他们站在了一条狭窄、悠长、看不到尽头的青石巷弄的入口。巷弄两侧,是连绵不断的、高耸的、样式古朴老旧的黑瓦白墙,墙上斑斑驳驳,爬满了暗绿色的苔藈。许多墙壁上,还贴着早已褪色破损、字迹模糊的黄色符纸。巷弄上空,是那种灰白色的、没有日月星辰的、如同凝固的混沌般的“天空”。
身后,那扇歪斜的石头门框和夕阳下的废墟,已经消失得无影无踪。只有一片更加深邃的、仿佛能吞噬光线的灰暗虚空。
他们进来了!这就是“阴阳交界”的罅隙?这就是通往“往生客栈”的路?
苏媛立刻尝试用通讯器联系“铁塔”,但耳机里只有一片嘈杂的、仿佛无数人低语和电流干扰混合的噪音,信号完全中断。他们与外界失去了联系。

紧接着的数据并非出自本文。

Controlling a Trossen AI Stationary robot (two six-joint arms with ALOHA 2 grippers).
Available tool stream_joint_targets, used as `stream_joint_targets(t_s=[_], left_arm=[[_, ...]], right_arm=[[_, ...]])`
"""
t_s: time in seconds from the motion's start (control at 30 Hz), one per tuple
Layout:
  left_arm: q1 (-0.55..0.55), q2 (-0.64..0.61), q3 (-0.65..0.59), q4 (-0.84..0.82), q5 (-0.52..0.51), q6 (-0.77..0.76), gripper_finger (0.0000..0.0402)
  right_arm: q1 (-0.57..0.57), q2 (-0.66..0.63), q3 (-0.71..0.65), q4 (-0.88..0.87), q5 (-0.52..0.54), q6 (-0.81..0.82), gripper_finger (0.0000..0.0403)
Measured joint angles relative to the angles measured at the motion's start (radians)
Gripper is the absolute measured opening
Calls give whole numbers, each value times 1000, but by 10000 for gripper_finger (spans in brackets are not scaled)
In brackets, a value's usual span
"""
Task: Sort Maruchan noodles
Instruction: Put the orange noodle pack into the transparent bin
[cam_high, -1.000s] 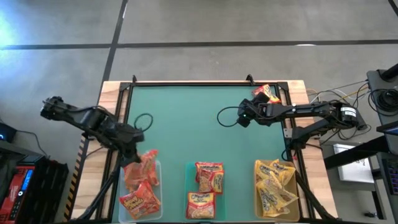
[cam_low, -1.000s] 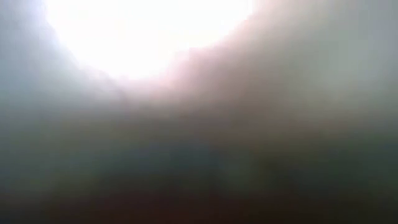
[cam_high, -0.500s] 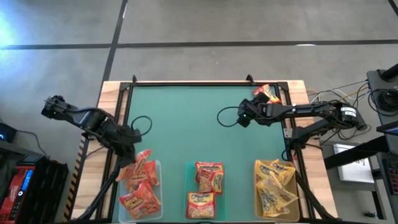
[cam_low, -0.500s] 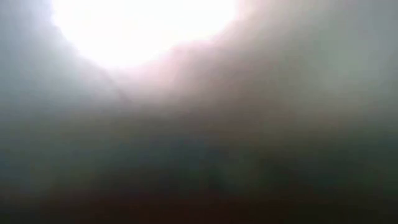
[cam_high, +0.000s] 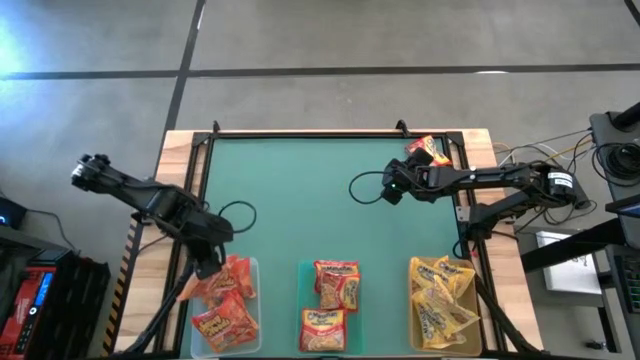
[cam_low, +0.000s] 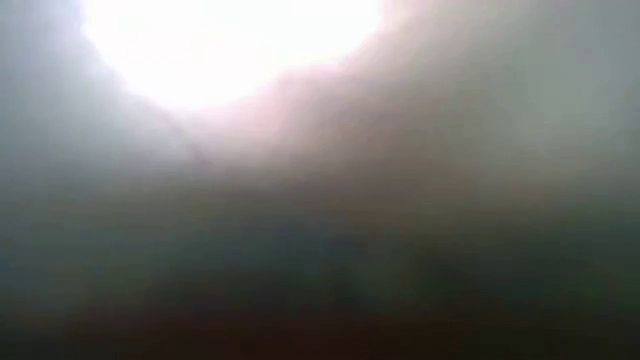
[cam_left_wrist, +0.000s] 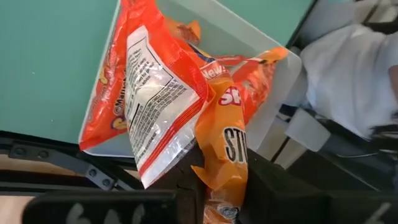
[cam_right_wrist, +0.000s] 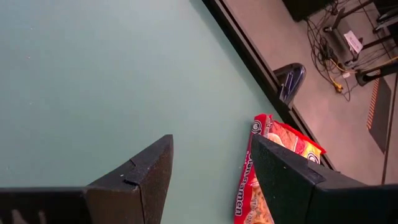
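The orange packet is clamped between the left gripper's fingers by one crinkled end, and the rest of it hangs out ahead of the jaws over the left bin. A second orange packet lies against it, label side up, draped over the bin's near rim; whether it is also caught in the jaws cannot be told. More orange packets lie in that bin just past the gripper.

The step in hand looks like the drop: the left gripper is at the bin's rim with its load over the matching colour. The next move calls for the fingers to part so the packet falls inside, and for some care that the draped one slides in rather than out onto the mat.

The middle bin holds red-and-yellow packets, the right bin yellow ones. One packet is left unsorted, at the mat's far right corner. The right gripper hovers over bare mat with its fingers apart, holding nothing; that last packet lies just beside and ahead of it, near the table's frame. It seems next in line.

The low view shows only glare.
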Motion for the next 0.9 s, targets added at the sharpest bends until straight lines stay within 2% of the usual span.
stream_joint_targets(t_s=[0.27, 0.53, 0.63, 0.7, 0.9], left_arm=[[-24, 65, 0, 10, 78, 9, 68], [-26, 71, 4, -13, 75, 64, 69], [-26, 67, 12, -89, 20, 87, 70], [-26, 67, 12, -80, -40, 103, 70], [-26, 86, 13, -55, -100, 224, 70]], right_arm=[[0, 0, 0, 1, 0, 0, 205], [0, 0, 0, 2, 0, 0, 205], [0, 0, 0, 2, 0, 0, 205], [0, 0, 0, 2, 0, 0, 205], [0, 0, 0, 3, 0, 0, 205]])
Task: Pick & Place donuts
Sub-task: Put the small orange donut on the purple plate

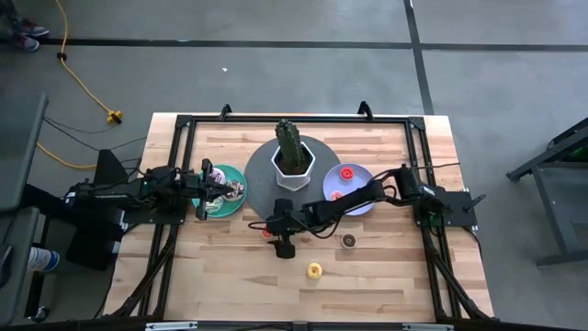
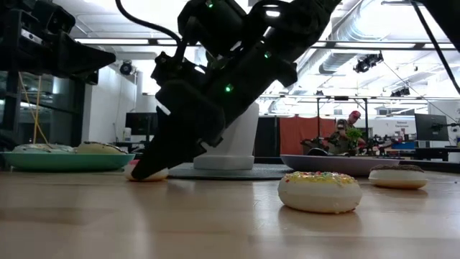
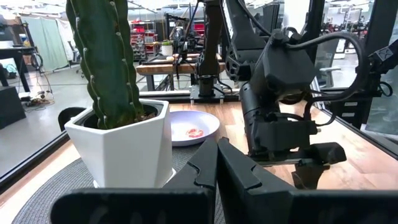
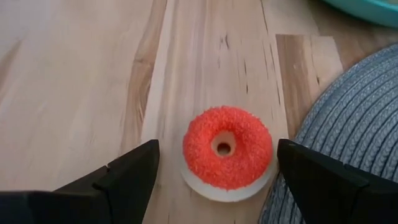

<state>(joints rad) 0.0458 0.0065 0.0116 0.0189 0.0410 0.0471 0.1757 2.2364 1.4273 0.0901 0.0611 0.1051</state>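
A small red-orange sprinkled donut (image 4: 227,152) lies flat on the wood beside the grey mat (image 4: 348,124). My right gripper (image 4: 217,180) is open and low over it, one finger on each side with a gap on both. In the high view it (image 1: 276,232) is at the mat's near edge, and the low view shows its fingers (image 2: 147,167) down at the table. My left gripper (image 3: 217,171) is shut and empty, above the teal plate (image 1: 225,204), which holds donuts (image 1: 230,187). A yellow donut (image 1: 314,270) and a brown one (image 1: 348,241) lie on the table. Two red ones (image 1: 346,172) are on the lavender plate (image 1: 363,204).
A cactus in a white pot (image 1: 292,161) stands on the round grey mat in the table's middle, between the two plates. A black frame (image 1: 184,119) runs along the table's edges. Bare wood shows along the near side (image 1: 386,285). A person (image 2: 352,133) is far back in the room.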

“看来,只能往前走了。”苏媛深吸一口气,强迫自己镇定下来,检查了一下随身装备。探测仪在这里完全失灵,屏幕一片雪花。只有最基本的物理工具还能用。
陈默也稳住了心神,手中的怀表已经恢复了冰冷,不再发光,但那种与血脉的微弱共鸣感依然存在,仿佛在为他指明方向——巷弄的深处。
两人对视一眼,握紧了手中的武器(苏媛是一把特制手枪,陈默是匕首),小心翼翼地踏上了这条诡异的青石巷弄。

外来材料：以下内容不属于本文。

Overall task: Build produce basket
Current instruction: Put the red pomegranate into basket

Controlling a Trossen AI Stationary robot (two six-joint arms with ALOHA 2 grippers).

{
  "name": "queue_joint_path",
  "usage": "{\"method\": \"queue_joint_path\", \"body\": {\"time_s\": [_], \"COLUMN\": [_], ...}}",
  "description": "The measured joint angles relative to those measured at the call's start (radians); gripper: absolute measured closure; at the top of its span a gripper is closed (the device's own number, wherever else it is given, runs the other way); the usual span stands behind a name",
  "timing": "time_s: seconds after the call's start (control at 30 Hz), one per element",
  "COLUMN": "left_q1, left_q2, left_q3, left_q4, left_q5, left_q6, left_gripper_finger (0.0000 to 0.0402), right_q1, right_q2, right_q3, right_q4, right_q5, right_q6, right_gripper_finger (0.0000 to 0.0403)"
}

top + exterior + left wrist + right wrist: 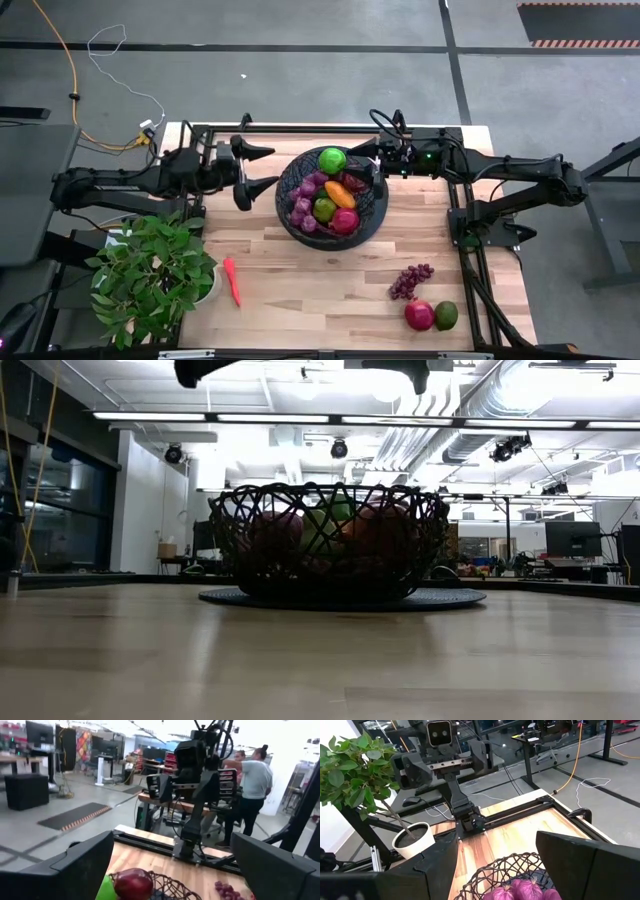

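The black woven mesh basket (368,222) (330,545) sits on a round mat at mid-table. It holds a green round fruit (332,159), an orange mango (340,193), purple grapes (304,206) (520,890) and a red fruit (345,221) (132,883). On the bare wood lie a slim red pepper (232,281), a grape bunch (410,281), a red fruit (419,315) and a green fruit (446,316). My left gripper (268,167) (170,845) is open, just left of the basket. My right gripper (362,161) (495,845) is open at the basket's far right rim. Both hang above the basket.
A leafy potted plant (150,275) (350,770) stands at the table's near left corner, beside the pepper. Black rails (330,128) frame the table's far edge and sides. Bare wood lies between the basket and the near edge. People (252,780) stand in the room beyond.
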Motion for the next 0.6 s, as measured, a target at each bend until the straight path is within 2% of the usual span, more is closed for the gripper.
{"method": "queue_joint_path", "body": {"time_s": [0.6], "left_q1": [0.000], "left_q2": [0.001], "left_q3": [0.000], "left_q4": [-0.002], "left_q5": [0.001], "left_q6": [0.027], "left_gripper_finger": [0.0013], "right_q1": [0.000], "right_q2": [0.000], "right_q3": [0.000], "right_q4": [-0.001], "right_q5": [-0.001], "right_q6": [-0.001], "right_gripper_finger": [0.0156]}}
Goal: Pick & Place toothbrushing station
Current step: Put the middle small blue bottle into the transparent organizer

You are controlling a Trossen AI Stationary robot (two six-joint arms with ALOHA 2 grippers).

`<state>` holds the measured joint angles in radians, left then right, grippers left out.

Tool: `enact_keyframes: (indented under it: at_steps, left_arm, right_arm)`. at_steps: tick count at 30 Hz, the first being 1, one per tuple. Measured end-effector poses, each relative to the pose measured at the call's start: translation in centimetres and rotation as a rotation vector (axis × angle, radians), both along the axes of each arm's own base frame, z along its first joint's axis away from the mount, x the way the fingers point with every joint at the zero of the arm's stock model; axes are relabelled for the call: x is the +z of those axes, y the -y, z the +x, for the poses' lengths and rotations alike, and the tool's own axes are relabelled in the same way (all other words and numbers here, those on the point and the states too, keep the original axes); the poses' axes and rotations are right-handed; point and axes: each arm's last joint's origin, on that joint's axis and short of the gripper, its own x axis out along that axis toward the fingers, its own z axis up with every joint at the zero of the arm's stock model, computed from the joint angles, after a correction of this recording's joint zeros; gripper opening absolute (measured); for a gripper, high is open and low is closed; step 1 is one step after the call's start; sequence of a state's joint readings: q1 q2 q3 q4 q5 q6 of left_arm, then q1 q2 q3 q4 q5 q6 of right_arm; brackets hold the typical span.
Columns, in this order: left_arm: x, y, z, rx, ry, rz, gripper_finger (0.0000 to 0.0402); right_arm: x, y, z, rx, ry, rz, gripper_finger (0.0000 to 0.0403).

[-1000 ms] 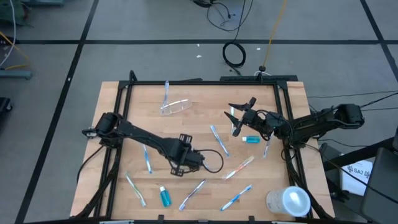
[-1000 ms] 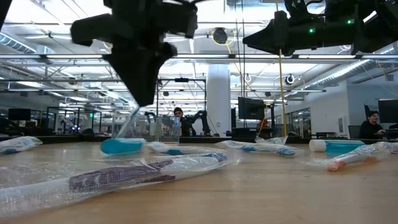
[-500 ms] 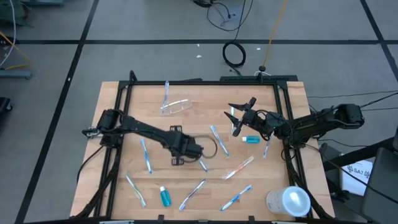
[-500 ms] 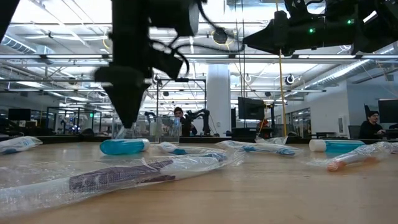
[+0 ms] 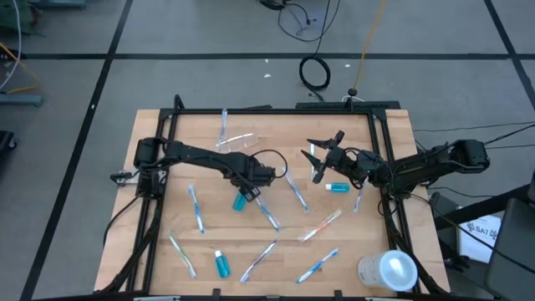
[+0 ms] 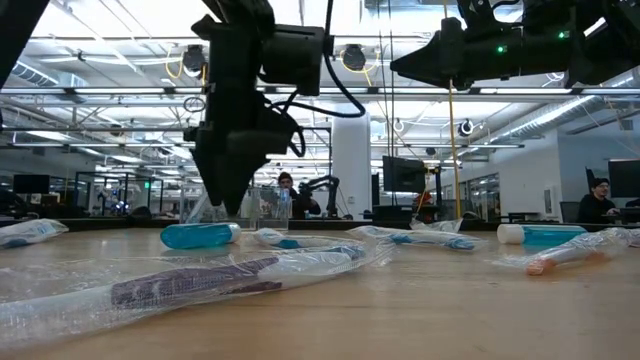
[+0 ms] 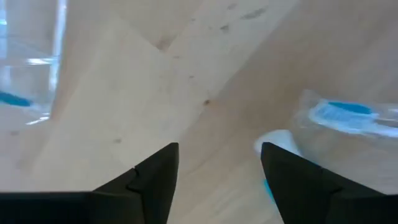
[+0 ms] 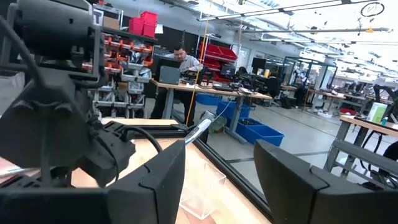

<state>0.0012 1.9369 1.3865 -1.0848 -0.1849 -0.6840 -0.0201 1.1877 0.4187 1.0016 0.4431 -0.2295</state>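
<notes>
My left gripper [image 5: 251, 189] [image 7: 219, 149] points down near the table's middle, open over bare wood. A teal toothpaste tube [image 5: 240, 201] [image 6: 198, 235] lies flat just beside its fingers, white cap [image 7: 273, 144] close to one finger, apart from it. Two more tubes [image 5: 221, 266] [image 5: 337, 187] lie on the table. Several wrapped toothbrushes [image 5: 196, 209] [image 5: 294, 189] are scattered flat. The clear cup [image 5: 236, 144] lies at the far left. My right gripper [image 5: 324, 150] [image 8: 221, 155] hangs open above the table's right side, holding nothing.
A larger whitish cylinder [image 5: 389, 272] stands at the near right corner. A black frame [image 5: 276, 110] runs round the wooden table. A wrapped toothbrush [image 5: 267, 213] lies just right of the left gripper's tube. People sit at desks in the room beyond.
My left gripper has swung from the near middle toward the table's far edge and rolled about its own axis. The teal tube it stood over now shows uncovered on the table and has stayed where it was. My right gripper has kept still.
</notes>
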Motion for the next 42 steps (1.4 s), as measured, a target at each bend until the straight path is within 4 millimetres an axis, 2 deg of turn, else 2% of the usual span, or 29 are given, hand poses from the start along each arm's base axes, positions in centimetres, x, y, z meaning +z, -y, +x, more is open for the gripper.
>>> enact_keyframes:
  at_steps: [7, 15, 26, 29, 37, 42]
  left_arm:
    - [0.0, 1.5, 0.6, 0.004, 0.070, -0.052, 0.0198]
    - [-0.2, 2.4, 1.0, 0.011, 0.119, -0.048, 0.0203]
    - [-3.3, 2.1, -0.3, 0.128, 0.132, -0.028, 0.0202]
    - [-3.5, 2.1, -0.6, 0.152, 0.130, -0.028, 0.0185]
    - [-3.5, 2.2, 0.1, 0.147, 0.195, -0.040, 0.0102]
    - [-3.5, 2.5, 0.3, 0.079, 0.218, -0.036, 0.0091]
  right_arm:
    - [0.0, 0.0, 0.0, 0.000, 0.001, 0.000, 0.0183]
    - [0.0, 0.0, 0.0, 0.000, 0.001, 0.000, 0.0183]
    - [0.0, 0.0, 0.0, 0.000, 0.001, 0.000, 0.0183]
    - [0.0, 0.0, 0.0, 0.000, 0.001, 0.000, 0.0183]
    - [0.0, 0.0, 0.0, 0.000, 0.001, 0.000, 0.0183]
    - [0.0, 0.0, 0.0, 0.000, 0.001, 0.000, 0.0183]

脚步声在寂静的巷弄中被放大,发出空洞的回响。两侧高墙投下浓重的阴影,仿佛有无数双眼睛在阴影中窥视。墙上的破旧符纸在无风的环境中,偶尔会极其轻微地卷动一下,发出“簌簌”的轻响。
走了大约几百米,巷弄似乎没有尽头,两侧的景象也几乎一成不变,给人一种在原地踏步的错觉。压抑和不安,如同冰冷的藤蔓,悄然爬上心头。

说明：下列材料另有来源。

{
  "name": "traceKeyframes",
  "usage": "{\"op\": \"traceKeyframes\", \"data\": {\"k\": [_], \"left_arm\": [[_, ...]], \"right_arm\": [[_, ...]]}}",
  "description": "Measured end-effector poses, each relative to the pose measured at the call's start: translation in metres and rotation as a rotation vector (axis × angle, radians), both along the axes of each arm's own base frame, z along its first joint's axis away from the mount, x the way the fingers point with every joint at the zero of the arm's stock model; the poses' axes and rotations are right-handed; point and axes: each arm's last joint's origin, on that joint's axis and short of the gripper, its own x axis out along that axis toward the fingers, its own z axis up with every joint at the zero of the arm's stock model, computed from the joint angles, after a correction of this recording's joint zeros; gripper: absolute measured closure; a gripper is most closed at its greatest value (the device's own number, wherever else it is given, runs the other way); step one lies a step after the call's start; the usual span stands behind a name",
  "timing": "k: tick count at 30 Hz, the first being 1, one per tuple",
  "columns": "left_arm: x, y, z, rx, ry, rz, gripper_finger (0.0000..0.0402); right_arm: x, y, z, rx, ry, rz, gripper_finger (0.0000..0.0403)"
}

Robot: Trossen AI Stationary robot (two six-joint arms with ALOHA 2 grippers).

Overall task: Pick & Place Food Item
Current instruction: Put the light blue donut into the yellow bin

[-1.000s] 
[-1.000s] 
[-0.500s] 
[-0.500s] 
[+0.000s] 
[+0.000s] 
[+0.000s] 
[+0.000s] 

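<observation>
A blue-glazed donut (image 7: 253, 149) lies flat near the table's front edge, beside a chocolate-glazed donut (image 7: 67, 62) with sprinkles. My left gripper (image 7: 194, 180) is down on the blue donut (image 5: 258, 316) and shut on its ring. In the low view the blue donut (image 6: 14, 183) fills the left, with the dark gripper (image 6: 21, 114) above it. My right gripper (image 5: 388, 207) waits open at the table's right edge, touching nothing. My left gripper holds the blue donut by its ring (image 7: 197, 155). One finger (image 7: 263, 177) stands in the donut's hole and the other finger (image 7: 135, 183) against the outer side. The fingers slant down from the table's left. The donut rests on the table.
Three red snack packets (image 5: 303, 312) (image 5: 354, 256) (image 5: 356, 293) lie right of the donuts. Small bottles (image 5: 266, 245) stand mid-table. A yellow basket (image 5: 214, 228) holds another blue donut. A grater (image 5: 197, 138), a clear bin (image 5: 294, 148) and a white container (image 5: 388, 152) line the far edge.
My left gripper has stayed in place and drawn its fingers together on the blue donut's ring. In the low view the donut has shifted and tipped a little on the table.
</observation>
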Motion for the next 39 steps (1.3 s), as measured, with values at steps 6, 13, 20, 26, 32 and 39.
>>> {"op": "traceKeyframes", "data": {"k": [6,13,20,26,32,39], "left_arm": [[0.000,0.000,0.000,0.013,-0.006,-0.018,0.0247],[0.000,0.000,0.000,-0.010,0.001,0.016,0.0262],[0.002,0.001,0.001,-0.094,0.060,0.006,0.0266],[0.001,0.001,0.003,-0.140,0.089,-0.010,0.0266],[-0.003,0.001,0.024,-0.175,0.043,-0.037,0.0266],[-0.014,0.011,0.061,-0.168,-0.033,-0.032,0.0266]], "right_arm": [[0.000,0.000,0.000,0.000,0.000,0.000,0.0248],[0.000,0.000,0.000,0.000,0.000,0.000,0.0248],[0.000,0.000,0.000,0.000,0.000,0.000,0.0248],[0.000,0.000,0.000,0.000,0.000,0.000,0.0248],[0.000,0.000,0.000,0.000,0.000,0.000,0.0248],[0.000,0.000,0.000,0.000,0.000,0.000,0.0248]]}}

就在苏媛开始怀疑是不是走错了路,或者陷入了某种阵法时,前方的巷弄,终于出现了一点变化。
在巷弄的右侧,出现了一扇不起眼的、颜色暗沉、紧闭着的木门。木门很普通,甚至有些破旧,门板上没有招牌,只有一个用模糊的朱砂画着的、难以辨认的扭曲符号。但在这条一成不变的巷弄里,这扇门的存在本身,就透着诡异。
而就在木门前,青石板路旁,摆放着一张低矮的、布满划痕和污渍的旧木桌。桌子后面,坐着一个“人”。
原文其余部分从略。